- _Supplied entries_

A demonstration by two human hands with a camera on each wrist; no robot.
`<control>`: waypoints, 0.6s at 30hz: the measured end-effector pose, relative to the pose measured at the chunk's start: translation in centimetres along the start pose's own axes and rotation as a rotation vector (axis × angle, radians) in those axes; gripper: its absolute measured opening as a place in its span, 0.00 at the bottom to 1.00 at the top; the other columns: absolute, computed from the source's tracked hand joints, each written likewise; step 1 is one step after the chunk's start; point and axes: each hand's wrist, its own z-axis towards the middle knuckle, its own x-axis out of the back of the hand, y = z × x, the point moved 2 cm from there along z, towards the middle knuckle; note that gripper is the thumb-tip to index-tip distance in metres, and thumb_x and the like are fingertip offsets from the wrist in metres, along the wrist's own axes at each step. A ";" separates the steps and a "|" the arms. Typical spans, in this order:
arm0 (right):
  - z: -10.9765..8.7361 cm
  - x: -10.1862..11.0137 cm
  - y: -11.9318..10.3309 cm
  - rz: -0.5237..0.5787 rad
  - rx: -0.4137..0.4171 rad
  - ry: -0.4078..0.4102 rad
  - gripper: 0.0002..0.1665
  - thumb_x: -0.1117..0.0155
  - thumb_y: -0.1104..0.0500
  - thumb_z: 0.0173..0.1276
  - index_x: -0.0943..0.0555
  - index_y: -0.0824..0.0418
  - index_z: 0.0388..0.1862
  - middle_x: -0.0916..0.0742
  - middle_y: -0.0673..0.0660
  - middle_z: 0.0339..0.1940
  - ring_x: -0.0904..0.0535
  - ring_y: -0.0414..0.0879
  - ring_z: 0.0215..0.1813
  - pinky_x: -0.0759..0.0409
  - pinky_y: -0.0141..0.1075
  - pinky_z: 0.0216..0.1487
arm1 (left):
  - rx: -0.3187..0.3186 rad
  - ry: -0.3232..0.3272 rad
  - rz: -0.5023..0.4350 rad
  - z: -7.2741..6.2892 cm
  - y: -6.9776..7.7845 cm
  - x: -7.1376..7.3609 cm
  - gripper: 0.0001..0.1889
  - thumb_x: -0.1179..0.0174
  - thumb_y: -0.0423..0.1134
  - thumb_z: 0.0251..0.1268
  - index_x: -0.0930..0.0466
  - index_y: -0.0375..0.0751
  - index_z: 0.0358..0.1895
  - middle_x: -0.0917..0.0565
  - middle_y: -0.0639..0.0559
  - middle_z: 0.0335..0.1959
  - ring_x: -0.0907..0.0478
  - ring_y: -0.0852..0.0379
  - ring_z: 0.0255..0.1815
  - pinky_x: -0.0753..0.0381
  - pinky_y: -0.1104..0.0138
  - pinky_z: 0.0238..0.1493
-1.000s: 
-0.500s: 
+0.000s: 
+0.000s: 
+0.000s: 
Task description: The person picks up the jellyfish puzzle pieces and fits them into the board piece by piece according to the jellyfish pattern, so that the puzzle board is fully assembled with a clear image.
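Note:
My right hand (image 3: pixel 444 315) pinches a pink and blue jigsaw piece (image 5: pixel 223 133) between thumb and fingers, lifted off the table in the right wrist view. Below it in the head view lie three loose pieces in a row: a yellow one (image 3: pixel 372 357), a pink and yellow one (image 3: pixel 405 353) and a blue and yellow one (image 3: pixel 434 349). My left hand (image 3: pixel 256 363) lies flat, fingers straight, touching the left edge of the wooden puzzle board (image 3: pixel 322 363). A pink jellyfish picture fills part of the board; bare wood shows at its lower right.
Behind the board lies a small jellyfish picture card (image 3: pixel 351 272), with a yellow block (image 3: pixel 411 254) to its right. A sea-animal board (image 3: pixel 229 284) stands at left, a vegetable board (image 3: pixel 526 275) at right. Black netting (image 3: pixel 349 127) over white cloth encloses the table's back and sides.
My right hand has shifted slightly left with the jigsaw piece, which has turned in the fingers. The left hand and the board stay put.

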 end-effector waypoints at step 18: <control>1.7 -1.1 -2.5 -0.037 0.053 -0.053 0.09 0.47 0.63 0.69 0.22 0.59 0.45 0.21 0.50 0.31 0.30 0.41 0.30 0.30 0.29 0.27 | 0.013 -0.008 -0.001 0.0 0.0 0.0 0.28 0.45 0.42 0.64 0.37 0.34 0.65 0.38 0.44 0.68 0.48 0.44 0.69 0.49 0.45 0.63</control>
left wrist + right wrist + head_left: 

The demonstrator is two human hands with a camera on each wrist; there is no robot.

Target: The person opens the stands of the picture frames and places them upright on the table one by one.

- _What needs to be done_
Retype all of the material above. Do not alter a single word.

- _Solution_
A demonstration by two human hands with a camera on each wrist; no robot.
`<control>`: waypoints, 0.6s at 30hz: the measured end-effector pose, relative to the pose measured at the chunk's start: translation in centimetres along the start pose's own axes and rotation as a rotation vector (axis × angle, radians) in those axes; gripper: its absolute measured opening as a place in its span, 0.00 at the bottom to 1.00 at the top; the other columns: absolute, computed from the source's tracked hand joints, each written likewise; step 1 is one step after the chunk's start; point and axes: each hand's wrist, its own z-axis towards the middle knuckle, its own x-axis out of the back of the hand, y = z × x, the point moved 2 cm from there along z, towards the middle knuckle; note that gripper is the thumb-tip to index-tip distance in metres, and thumb_x and the like are fingertip offsets from the wrist in metres, along the wrist's own axes at each step. A ";" separates the steps and a "|" the arms. Typical spans, in this order:
arm0 (right):
  - z: -10.9765..8.7361 cm
  - x: -10.1862..11.0137 cm
  - y: -11.9318..10.3309 cm
  - rz: -0.5237..0.5787 rad
  - rx: -0.4137..0.4171 rad
  - ry: -0.4078..0.4102 rad
  - gripper: 0.0002..0.1665
  - thumb_x: -0.1117..0.0155
  - thumb_y: -0.1104..0.0500
  - thumb_z: 0.0173..0.1276
  - index_x: -0.0943..0.0555
  - index_y: -0.0824..0.0418
  - index_z: 0.0388..0.1862
  - middle_x: -0.0916..0.0742
  - middle_y: -0.0673..0.0660
  - middle_z: 0.0339..0.1940
  - ring_x: -0.0904..0.0535
  - ring_y: -0.0414..0.0879
  - ring_z: 0.0215..0.1813
  - pinky_x: -0.0759..0.0409
  - pinky_y: -0.0141..0.1075
  - pinky_z: 0.0216..0.1487
arm1 (left):
  - rx: -0.3187..0.3186 rad
  - ry: -0.3232..0.3272 rad
  - rz: -0.5023..0.4350 rad
  - z: -7.2741..6.2892 cm
  - y: -6.9776..7.7845 cm
  - x: -7.1376..7.3609 cm
  - gripper: 0.0001..0.1889
  - thumb_x: -0.1179..0.0174
  - thumb_y: -0.0423..0.1134
  - thumb_z: 0.0251..0.1268
  - index_x: -0.0930..0.0466
  - index_y: -0.0375..0.0751
  - index_z: 0.0358..0.1895
  - middle_x: -0.0917..0.0565
  - middle_y: -0.0639..0.0559
  - middle_z: 0.0335..0.1959
  - ring_x: -0.0907..0.0478
  - ring_y: -0.0852..0.0379
  - ring_z: 0.0255..0.1815
  - pinky_x: -0.0753..0.0381
  - pinky_y: -0.1104..0.0138
  - pinky_z: 0.0238..0.1493
-1.000s: 
-0.500s: 
+0.000s: 
+0.000s: 
+0.000s: 
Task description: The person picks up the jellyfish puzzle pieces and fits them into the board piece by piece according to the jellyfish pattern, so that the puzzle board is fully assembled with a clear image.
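Note:
My right hand (image 3: pixel 444 315) pinches a pink and blue jigsaw piece (image 5: pixel 223 133) between thumb and fingers, lifted off the table in the right wrist view. Below it in the head view lie three loose pieces in a row: a yellow one (image 3: pixel 372 357), a pink and yellow one (image 3: pixel 405 353) and a blue and yellow one (image 3: pixel 434 349). My left hand (image 3: pixel 256 363) lies flat, fingers straight, touching the left edge of the wooden puzzle board (image 3: pixel 322 363). A pink jellyfish picture fills part of the board; bare wood shows at its lower right.
Behind the board lies a small jellyfish picture card (image 3: pixel 351 272), with a yellow block (image 3: pixel 411 254) to its right. A sea-animal board (image 3: pixel 229 284) stands at left, a vegetable board (image 3: pixel 526 275) at right. Black netting (image 3: pixel 349 127) over white cloth encloses the table's back and sides.
My right hand has shifted slightly left with the jigsaw piece, which has turned in the fingers. The left hand and the board stay put.
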
 end-effector waypoints at step 18: <control>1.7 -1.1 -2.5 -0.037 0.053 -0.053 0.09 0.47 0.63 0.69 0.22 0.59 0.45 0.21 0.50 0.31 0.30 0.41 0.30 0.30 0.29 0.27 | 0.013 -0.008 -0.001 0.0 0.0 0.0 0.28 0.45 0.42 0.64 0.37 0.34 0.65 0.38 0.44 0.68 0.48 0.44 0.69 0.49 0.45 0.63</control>
left wrist + right wrist + head_left: 

The demonstrator is two human hands with a camera on each wrist; there is no robot.

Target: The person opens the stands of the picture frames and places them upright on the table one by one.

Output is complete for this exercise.